#### EXERCISE DIRECTIONS
Across the entries below, how many lines include the word "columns"? Reply with only the number.
Segment Start: EXTRACTED MATERIAL
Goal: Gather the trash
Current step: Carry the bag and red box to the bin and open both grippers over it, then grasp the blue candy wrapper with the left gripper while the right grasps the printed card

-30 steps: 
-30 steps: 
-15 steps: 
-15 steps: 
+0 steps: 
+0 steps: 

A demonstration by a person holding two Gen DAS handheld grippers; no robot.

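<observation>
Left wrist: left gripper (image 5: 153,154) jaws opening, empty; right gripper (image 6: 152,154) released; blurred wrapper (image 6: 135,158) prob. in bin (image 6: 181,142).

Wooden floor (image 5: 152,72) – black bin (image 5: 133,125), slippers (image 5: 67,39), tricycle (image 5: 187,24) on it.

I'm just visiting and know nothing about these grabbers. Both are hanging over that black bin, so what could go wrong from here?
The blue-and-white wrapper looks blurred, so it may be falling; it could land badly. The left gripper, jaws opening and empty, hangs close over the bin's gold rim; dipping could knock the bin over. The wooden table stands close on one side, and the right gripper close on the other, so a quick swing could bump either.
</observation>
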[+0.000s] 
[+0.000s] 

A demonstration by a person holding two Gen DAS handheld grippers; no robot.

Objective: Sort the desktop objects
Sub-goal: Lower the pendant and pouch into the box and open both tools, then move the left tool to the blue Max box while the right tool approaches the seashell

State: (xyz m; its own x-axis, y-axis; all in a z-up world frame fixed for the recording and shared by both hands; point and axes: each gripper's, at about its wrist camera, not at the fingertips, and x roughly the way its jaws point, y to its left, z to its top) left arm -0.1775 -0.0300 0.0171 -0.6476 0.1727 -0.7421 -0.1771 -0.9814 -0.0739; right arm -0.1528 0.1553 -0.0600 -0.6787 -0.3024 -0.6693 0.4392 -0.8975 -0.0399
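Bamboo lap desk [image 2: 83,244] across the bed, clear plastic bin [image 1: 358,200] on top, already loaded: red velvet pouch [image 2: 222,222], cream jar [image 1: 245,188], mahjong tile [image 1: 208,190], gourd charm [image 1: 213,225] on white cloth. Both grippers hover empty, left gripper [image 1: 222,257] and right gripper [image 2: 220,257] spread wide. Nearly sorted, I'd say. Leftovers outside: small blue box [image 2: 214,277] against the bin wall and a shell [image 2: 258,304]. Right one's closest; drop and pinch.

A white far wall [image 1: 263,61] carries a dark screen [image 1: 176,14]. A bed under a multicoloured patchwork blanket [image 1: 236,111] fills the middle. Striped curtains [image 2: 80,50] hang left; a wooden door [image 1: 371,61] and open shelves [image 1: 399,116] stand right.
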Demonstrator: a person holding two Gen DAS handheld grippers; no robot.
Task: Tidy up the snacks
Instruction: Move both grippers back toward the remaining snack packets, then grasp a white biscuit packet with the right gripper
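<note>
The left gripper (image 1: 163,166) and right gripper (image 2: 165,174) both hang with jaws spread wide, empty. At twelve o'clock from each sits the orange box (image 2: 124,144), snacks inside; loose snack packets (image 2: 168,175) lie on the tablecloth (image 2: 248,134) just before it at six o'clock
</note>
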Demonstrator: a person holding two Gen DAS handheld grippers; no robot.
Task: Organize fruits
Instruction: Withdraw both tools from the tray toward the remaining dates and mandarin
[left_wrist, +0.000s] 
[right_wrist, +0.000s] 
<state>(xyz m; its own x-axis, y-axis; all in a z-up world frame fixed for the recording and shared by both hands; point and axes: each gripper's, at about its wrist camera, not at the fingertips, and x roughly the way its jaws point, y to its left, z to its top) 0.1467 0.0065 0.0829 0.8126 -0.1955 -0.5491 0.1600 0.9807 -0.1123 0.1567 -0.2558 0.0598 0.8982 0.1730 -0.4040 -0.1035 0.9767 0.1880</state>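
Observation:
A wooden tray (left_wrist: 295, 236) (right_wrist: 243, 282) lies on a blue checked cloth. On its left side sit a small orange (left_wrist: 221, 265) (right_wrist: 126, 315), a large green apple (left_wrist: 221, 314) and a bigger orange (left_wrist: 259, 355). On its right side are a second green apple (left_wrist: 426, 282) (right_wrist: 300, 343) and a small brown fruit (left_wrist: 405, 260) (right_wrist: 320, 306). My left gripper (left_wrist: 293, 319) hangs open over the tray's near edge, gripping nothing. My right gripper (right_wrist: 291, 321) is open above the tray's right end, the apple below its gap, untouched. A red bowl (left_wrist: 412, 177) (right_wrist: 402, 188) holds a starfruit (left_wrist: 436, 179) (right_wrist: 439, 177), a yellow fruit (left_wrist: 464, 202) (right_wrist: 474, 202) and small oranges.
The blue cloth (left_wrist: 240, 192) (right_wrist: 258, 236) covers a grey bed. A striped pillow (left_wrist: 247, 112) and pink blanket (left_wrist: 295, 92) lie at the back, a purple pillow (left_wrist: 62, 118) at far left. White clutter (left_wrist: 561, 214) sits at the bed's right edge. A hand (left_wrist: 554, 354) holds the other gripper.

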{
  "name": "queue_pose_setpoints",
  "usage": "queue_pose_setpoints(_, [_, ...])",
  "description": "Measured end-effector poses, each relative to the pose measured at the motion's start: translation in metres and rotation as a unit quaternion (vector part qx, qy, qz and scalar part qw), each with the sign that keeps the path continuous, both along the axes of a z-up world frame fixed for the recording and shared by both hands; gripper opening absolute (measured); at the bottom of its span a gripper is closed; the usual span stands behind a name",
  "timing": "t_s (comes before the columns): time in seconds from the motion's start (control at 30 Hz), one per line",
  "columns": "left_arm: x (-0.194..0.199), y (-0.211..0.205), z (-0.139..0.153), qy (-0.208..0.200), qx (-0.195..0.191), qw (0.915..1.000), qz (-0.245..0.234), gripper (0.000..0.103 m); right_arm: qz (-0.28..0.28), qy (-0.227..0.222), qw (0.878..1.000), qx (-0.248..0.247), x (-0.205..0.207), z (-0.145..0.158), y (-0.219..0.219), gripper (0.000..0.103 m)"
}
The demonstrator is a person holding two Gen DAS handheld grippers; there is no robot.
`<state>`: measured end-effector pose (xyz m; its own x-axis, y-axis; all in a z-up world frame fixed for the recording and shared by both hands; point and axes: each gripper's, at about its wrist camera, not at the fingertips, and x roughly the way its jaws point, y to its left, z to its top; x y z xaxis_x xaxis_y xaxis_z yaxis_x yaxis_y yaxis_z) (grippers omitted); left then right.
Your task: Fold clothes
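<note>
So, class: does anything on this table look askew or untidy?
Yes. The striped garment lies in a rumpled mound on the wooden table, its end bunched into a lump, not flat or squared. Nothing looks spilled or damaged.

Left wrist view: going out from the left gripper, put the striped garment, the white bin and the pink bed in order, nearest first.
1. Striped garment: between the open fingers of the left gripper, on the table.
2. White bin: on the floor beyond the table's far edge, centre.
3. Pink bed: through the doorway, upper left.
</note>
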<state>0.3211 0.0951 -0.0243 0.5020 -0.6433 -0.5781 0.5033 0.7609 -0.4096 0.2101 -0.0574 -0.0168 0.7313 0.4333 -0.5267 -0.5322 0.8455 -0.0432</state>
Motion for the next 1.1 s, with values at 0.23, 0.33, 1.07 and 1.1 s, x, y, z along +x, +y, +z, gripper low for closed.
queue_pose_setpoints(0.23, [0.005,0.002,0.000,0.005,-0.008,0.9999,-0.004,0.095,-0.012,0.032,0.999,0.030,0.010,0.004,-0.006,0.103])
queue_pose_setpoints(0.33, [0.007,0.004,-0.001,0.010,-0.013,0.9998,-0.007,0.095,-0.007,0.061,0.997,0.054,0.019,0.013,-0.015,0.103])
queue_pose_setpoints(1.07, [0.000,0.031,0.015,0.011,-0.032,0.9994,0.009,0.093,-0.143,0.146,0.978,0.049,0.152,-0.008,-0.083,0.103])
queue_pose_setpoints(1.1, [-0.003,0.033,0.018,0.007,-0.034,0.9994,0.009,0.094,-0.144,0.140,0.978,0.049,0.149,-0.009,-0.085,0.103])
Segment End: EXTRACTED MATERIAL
#### TASK RESPONSE
2